Improving muscle growth and feed efficiency: Nottingham - Zoetis FLIP programme

This FLIP project is to support the exchange of staff between the University of Nottingham (UofN) and Zoetis (previously Pfizer Animal Health), the largest global animal health company based in Kalamazoo, MI, USA. There are specific areas of expertise that one partner has and the other partner would benefit from and it is this interchange of knowledge and expertise via a staff exchange programme that this proposal will fund. All these areas of interest relate to the primary aim of the research, to identify novel mechanisms of improving animal production efficiency.

The objectives of the project fall into 4 areas:
1. Bioinformatics and systems biology. The UofN have developed methodologies and systems for handling and analysing large datasets, which Zoetis would like to utilise. This will initially involve a bioinformatics specialist from Zoetis spending 6 months at the Advanced Data Analysis Centre (ADAC) at UofN, followed by the Director of Bioinformatics for ADAC visiting Zoetis for 1 month.

2. Determination of energy metabolism in cells and animals. Zoetis have experience in and the equipment for determining energy metabolism in cells (Seahorse analyser); whereas UofN have experience in and the equipment for determining energy metabolism in animals (mice and rats - CLAMS). Initially, a PDRA (to be appointed) from UofN will visit Zoetis for 1 month to validate the Seahorse (Extracellular Flux) analyser (to assess effects of novel target genes on muscle growth and metabolism, particularly nutrient utilisation efficiency) and then for 2 months to use it as a bioassay tool. Then University of Nottingham academics will visit Zoetis for 2 weeks to combine their expertise with that of Zoetis staff to identify effective and viable targets (from a separately funded project) which influence muscle growth and metabolism (nutrient utilisation). This will be a key step before then going on to manipulate these genes in an in vivo system (mice) in order to obtain proof of concept that the genes do alter muscle growth and feed efficiency, which is work to be funded as part of a BBSRC LINK grant currently under review or (if this is not successful) directly by Zoetis. Lastly, an in vivo specialist from Zoetis will visit UofN for 1 month to allow knowledge transfer of the in vivo methodologies already established there for measuring energy expenditure (CLAMS)in mice and rats.

3. Chick embryo manipulations. Zoetis are keen to develop their work in this area in order to identify agents (e.g. compounds) that influence growth and development of muscle and bone cells in chick embryos and thereby potentiate post hatch growth and welfare. This will initially involve a UofN academic visiting Zoetis for 1 week to explain the methodologies and establish exactly what Zoetis are wanting to do, before a poultry specialist from Zoetis spends 3 months at UofN learning the techniques.

4. Culture and working practices. The last objective is built into the other 3 objectives as it relates to all exchangers gaining experience of the culture, capabilities and working practices of the other partner (academic institution or large pharmaceutical company).

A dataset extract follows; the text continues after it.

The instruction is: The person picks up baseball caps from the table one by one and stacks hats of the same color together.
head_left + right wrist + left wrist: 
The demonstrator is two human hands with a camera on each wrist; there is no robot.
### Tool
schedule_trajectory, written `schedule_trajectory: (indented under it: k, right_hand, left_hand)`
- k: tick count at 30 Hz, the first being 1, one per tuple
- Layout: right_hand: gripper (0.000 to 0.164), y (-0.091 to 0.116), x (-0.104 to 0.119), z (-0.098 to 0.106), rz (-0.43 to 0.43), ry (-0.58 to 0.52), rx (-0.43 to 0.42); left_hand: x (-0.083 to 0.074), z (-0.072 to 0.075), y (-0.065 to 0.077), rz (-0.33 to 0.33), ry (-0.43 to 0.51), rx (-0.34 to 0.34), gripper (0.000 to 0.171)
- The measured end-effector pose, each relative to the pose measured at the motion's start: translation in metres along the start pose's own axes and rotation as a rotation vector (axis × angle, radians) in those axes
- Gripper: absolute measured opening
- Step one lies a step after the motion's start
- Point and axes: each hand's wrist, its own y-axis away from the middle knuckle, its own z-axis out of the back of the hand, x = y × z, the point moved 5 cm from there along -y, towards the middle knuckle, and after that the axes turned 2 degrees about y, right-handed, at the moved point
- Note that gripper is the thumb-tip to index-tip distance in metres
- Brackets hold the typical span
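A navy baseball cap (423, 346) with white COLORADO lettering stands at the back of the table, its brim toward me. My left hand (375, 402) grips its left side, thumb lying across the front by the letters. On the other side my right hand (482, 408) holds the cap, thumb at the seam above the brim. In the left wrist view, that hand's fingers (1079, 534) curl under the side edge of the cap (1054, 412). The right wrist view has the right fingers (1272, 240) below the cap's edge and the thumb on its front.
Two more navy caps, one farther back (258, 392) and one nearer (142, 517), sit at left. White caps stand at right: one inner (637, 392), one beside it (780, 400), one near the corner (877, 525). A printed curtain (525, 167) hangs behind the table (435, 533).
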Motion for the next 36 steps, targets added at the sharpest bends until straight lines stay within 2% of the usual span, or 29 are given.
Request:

The more immediate impact will be on the exchangers themselves. The exchange visits are targeted at specific areas of work and will therefore develop specific skills in those individuals and thereby enhance their capabilities at their home organisation. However the experience gained from simply visiting the other partner will broaden the exchangers' perspective as regards how research is done in a different environment, which may then impact upon the culture and working practices of the home organisation.

The overall aim of the work is to identify novel genes that may be drug targets to increase muscle growth and feed efficiency in pigs (and possibly other livestock), which will obviously benefit the Industrial partner, Zoetis, in their search for new drugs. However, Zoetis will not be the only beneficiary. From an academic point of view, the work will enhance our understanding of how muscle growth and metabolism are regulated at the molecular level. Importantly, this information may then be developed into a better understanding of other species, including man. Indeed, much of the early basic research on the use of growth promoters in farm animals has subsequently been translated into humans for the treatment of muscle-related diseases such as muscular dystrophies and sarcopenia. We therefore believe the work proposed will also eventually be translatable into human medicine.

The ultimate impact will be in the form of a drug that improves the efficiency of meat production, thereby contributing to the protection of food security worldwide. By making animal production systems more efficient, there will obviously be impacts on the farmers/producers, but also on the general public via improvements in food security (availability and/or cost of food).